Pochettino would be different thanks to his French sojourn in between, but he remains a hugely popular figure at Spurs and it will be tough to see him back in English football elsewhere. Assuming, dangerously, that United don’t make a bollocks of it again.
For Spurs, now would be a less painful time to see Pochettino finally turn up at Old Trafford than at almost any other point since he first arrived at Spurs. Only in the very immediate aftermath of that 6-1 silliness early last season when all things seemed possible could Spurs fans have been better placed to shrug it off than they are now.
There remains a sense that Spurs have had United’s pants down in the last month, contriving to lose 3-0 to a side that has been busily getting humped in every other game. It forced Daniel Levy’s hand while earning Solskjaer a stay of execution. Spurs pounced for the best available manager in world football while United blundered on for another few doomed weeks refusing to accept the inevitable.
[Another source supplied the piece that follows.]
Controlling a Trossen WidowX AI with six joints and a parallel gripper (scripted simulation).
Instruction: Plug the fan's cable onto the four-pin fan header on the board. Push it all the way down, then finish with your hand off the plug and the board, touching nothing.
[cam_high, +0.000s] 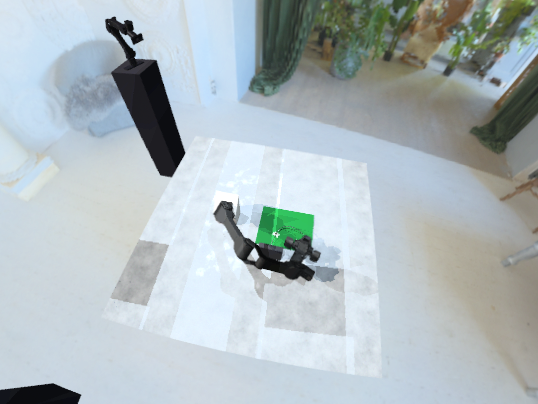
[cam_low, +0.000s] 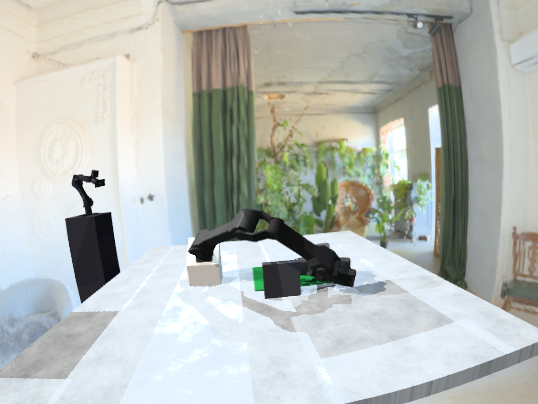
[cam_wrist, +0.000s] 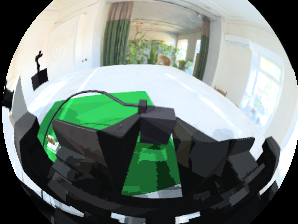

Pochettino turning up at Old Trafford and being all lovely and positive and probably doing quite well would eat into that narrative, but it wouldn’t obliterate it. Not while Spurs find themselves punching so very far above their own weight class on the manager front.
It does make it far less likely that Pochettino would be in a position to be Conte’s immediate successor when he inevitably huffs off gloriously into the sunset at some point in the next couple of years, and there remains little doubt that both club and former manager remain very open to the possibility of a reunion somewhere down the line.
But for now at least, Spurs fans find themselves in the unexpected position of being able to be happy for their ex. A little bit.